Problemas en la reestructuración de espacios

Una vez dentro, se decidió cambiar la ubicación de la escalera para que esta no cortase la sala por la mitad. En su lugar fue donde se decidió colocar la cocina abierta, creando un espacio diáfano más en consonancia con el resultado que se quería obtener. Para darle mayor protagonismo a la cocina, se decidió colocarla en la entrada. De esta forma se puede ver trabajar a los cocineros tanto de la entrada como de la planta superior.

Como es bien sabido, la obtención de licencias para un restaurante es compleja. Este local, además, tenía varios elementos fuera de ordenación, razón por la cual se tuvo que derribar ciertos módulos de la planta alta y reorganizar los espacios. No entraremos en los detalles de todos los demás requisitos del Ayuntamiento, solo comentar que son muy exigentes. Eso sí, ¡superamos la prueba con éxito! Todo un orgullo.

Gran importancia de los detalles

A nivel de decoración, Inés buscó crear un espacio con mucho carácter, que tuviera alma. Para sus propietarios, era fundamental que el local tuviera una identidad propia y para conseguirlo era necesario que contase con detalles especiales. Por este motivo, no es casual el suelo de madera, las barandillas de hierro y cristal, las formas redondeadas de muros y mobiliario, las cortinas de seis metros de altura, la escultura de alambre, las plantas… formando un todo que tiene su por qué y es importante para crear esa identidad.

Debido a la cantidad de luz natural que penetra en el local, el restaurante cambia drásticamente si es de día o de noche. De día es alegre y vital, mientras que de noche las cortinas que se cierran y la iluminación, realizada a base de claros y oscuros, ofrecen un ambiente cálido e íntimo.

Restaurante de día, coctelería de noche

Para diferenciar la planta superior de la planta baja, se apostó por instalar una enorme barra de bar en esa primera planta. Esta barra se dividió en dos partes. Durante el día por un lado se puede comer y por el otro lado se ofrecen originales cócteles. Por la noche, la barra permite alargar la sobremesa entre amigos acompañados de una copa.

También se planteó la opción de crear un reservado con vistas a la Biblioteca Nacional.
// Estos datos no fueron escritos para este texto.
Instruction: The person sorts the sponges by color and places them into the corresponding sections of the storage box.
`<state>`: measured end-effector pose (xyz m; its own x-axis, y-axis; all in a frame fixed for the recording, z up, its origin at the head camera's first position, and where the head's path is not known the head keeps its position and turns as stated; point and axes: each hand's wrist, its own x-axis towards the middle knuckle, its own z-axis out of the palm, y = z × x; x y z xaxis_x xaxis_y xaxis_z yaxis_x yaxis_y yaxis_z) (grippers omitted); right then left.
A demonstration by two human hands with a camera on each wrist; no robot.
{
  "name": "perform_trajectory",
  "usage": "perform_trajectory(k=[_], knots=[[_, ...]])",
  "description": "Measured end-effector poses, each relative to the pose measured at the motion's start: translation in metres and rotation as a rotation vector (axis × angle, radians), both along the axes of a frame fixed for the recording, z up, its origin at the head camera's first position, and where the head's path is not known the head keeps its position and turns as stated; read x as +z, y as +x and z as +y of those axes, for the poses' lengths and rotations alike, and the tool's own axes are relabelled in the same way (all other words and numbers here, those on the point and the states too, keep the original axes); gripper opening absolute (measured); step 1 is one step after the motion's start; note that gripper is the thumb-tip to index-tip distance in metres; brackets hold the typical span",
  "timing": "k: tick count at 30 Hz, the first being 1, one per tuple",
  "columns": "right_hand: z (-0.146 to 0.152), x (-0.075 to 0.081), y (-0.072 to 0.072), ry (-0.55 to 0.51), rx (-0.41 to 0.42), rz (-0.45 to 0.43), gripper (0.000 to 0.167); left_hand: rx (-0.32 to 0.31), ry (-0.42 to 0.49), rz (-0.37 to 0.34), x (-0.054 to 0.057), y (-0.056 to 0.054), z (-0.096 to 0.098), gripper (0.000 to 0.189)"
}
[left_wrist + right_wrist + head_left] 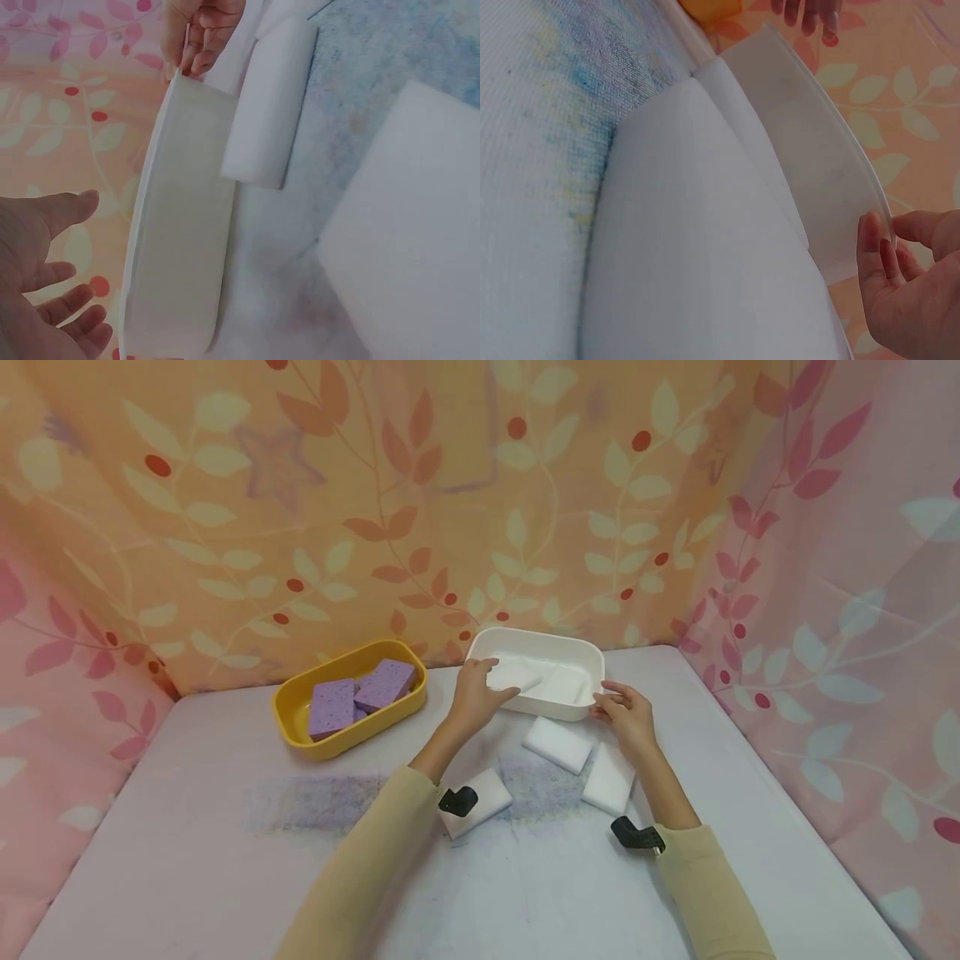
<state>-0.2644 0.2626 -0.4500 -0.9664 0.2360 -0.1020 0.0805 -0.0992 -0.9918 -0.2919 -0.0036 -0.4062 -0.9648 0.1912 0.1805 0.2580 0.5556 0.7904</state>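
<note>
A white plastic tub (547, 708) stands at the back of the table, with white sponge blocks (564, 683) lying inside. My right hand (628, 718) pinches the tub's rim at its right front corner, thumb on one side and fingers on the other, as the right wrist view also shows. Over the tub's left end is my left hand (474, 697), its fingers spread and holding nothing; the left wrist view shows them apart from the rim. Three more white sponge blocks lie on the table: one (557, 745) just before the tub, one (609, 779) below my right hand, another (483, 803) beside my left wrist.
To the left stands a yellow tub (352, 739) holding purple sponges (332, 703). The white tabletop (225, 860) carries a purplish-blue smudged band (322, 802) across its middle. Floral curtains (465, 510) enclose the back and both sides. A small black device sits on each wrist.
</note>
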Motion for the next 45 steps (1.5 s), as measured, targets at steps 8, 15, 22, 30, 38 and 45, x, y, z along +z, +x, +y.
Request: perform_trajectory(k=[8,15,22,30,38,45], knots=[[0.001,-0.001,0.001,0.002,-0.013,0.0,0.052,-0.012,0.001,-0.035,-0.005,0.021,-0.012,0.063],[0.001,-0.002,0.002,0.009,-0.005,0.003,0.053,-0.021,0.048,-0.033,-0.014,0.046,-0.026,0.062],[-0.001,-0.002,0.001,0.016,-0.017,-0.006,0.051,0.027,0.079,-0.027,-0.024,0.065,-0.039,0.061],[-0.002,-0.001,0.002,0.024,-0.019,-0.017,0.05,0.057,0.101,-0.089,-0.03,0.082,-0.048,0.06],[-0.002,-0.003,0.001,0.01,-0.015,-0.006,0.049,0.01,0.071,-0.09,-0.04,0.088,-0.054,0.059],[-0.001,-0.002,0.002,0.015,-0.007,-0.014,0.051,-0.064,0.029,-0.147,-0.043,0.093,-0.059,0.059]])
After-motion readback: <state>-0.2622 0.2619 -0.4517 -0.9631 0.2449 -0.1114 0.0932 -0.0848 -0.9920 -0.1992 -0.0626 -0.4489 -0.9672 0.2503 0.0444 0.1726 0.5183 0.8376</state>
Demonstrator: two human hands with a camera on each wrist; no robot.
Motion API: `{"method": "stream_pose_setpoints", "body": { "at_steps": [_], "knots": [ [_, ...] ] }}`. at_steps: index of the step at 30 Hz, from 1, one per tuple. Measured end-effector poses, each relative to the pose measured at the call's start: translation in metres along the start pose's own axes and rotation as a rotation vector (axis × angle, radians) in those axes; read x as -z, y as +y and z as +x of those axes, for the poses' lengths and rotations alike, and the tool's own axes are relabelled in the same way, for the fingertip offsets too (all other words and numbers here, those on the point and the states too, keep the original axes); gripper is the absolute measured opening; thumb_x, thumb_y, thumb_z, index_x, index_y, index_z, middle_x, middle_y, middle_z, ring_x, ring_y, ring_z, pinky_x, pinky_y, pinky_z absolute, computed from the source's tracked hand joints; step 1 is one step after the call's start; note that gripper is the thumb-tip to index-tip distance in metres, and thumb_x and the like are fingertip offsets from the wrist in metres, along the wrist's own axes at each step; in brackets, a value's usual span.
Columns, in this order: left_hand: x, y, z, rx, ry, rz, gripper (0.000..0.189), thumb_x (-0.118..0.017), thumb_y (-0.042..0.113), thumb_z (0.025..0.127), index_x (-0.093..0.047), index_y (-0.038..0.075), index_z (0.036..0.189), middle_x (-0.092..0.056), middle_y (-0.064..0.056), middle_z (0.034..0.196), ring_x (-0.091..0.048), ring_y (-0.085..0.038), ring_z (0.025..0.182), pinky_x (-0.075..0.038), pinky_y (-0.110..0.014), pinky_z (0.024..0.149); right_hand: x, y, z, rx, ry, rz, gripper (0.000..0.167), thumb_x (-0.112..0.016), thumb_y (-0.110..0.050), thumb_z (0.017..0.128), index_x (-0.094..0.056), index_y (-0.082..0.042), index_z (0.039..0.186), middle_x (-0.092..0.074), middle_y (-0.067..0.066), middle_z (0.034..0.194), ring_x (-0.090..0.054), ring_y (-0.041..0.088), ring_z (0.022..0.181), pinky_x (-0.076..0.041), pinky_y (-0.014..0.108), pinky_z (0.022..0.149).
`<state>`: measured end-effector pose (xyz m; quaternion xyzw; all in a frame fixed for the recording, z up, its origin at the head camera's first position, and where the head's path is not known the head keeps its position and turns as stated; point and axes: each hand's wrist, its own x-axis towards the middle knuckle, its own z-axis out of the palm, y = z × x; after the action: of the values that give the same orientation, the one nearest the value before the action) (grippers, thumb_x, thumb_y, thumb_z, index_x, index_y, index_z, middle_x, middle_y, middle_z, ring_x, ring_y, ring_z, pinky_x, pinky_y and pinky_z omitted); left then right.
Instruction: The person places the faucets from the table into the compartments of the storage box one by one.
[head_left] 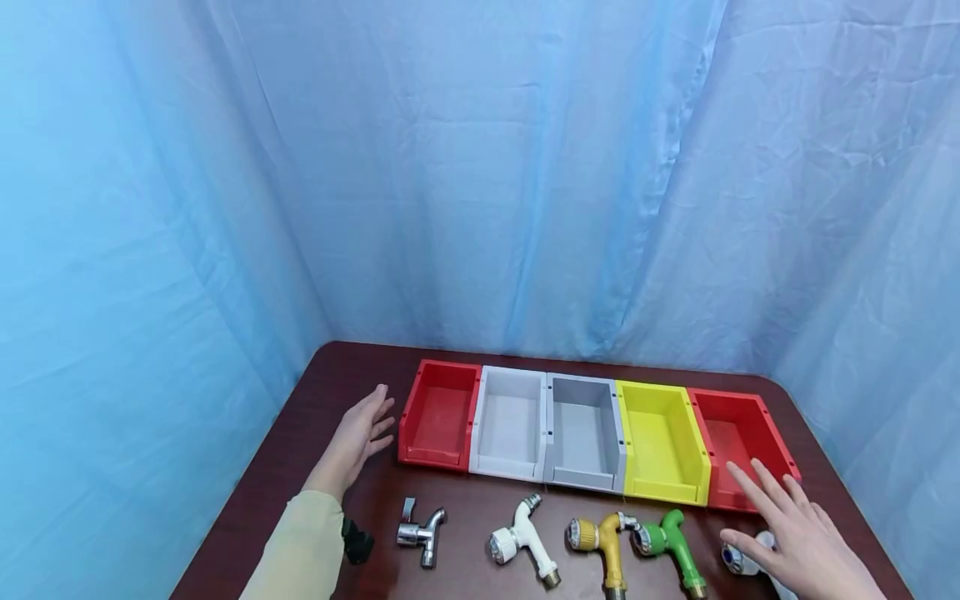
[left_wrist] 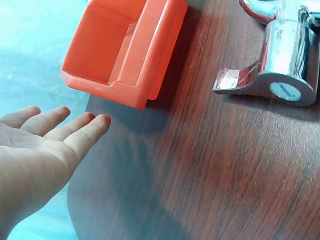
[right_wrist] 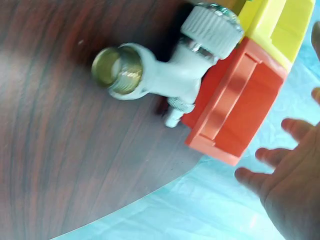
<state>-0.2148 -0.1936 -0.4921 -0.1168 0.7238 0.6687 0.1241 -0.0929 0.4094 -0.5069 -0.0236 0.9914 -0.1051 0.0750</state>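
My left hand (head_left: 354,442) hovers beside the left red bin (head_left: 439,412), fingers straight and holding nothing. A chrome faucet (head_left: 422,533) lies on the table close to that wrist; its lever shows large in the left wrist view. At the right, my right hand (head_left: 798,529) is spread above the table, partly covering a white faucet (right_wrist: 175,75) with a brass threaded end. In front of the bins lie another white faucet (head_left: 525,540), a yellow faucet (head_left: 609,550) and a green faucet (head_left: 672,550).
Joined in a row with the left red bin are a white bin (head_left: 509,468), a grey bin (head_left: 584,479), a yellow bin (head_left: 666,492) and a right red bin (head_left: 738,404). They stand on a dark wooden table (head_left: 360,360). Blue curtains (head_left: 480,167) hang behind and at both sides.
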Motion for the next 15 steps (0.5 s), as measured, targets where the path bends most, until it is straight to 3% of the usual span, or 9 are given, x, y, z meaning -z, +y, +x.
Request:
{"method": "stream_pose_setpoints", "body": {
  "at_steps": [5, 13, 15],
  "knots": [
    [-0.001, -0.001, 0.002, 0.019, -0.009, -0.066, 0.093, -0.053, 0.070, 0.095, -0.023, 0.016, 0.164, -0.036, -0.014, 0.163, -0.040, -0.040, 0.146, -0.042, -0.055, 0.112, -0.009, 0.010, -0.002, 0.033, -0.060, 0.010, 0.107, -0.071, -0.070, 0.080, -0.027, -0.016, 0.162, -0.033, 0.034, 0.153, -0.026, 0.063, 0.128, -0.026, 0.088, 0.091],
    [-0.004, -0.008, 0.004, 0.028, -0.034, -0.095, 0.083, -0.057, 0.062, 0.097, -0.031, 0.015, 0.161, -0.042, -0.015, 0.159, -0.041, -0.040, 0.145, -0.045, -0.055, 0.110, -0.024, 0.017, -0.014, 0.212, -0.036, 0.071, 0.098, -0.077, -0.063, 0.079, -0.031, -0.034, 0.161, -0.041, 0.018, 0.154, -0.035, 0.056, 0.128, -0.037, 0.085, 0.079],
    [-0.005, -0.009, 0.004, 0.024, -0.038, -0.083, 0.080, -0.057, 0.058, 0.099, -0.032, 0.015, 0.160, -0.043, -0.015, 0.159, -0.041, -0.040, 0.145, -0.046, -0.054, 0.110, -0.026, 0.018, -0.014, 0.214, -0.061, 0.077, 0.097, -0.076, -0.064, 0.079, -0.032, -0.036, 0.160, -0.042, 0.016, 0.155, -0.036, 0.055, 0.130, -0.039, 0.083, 0.080]
  ]
}}
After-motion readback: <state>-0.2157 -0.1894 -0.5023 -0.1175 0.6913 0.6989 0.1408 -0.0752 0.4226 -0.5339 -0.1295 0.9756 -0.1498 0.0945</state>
Para conseguirlo, se decidió cerrar una parte de la planta superior para tal cometido, creando un espacio muy luminoso e íntimo desde el cual se divisa la planta baja. Para aportar mayor privacidad, este espacio se puede cerrar con pesadas cortinas de terciopelo, aislándolo de las miradas del resto del restaurante.

Por último, y no menos importante, no hay que olvidarse de los baños. Al igual que el resto del restaurante, los baños son representativos del establecimiento, cuidando hasta los más mínimos detalles. Unos baños concebidos en la línea del restaurante, con colores cálidos y mezclas de texturas.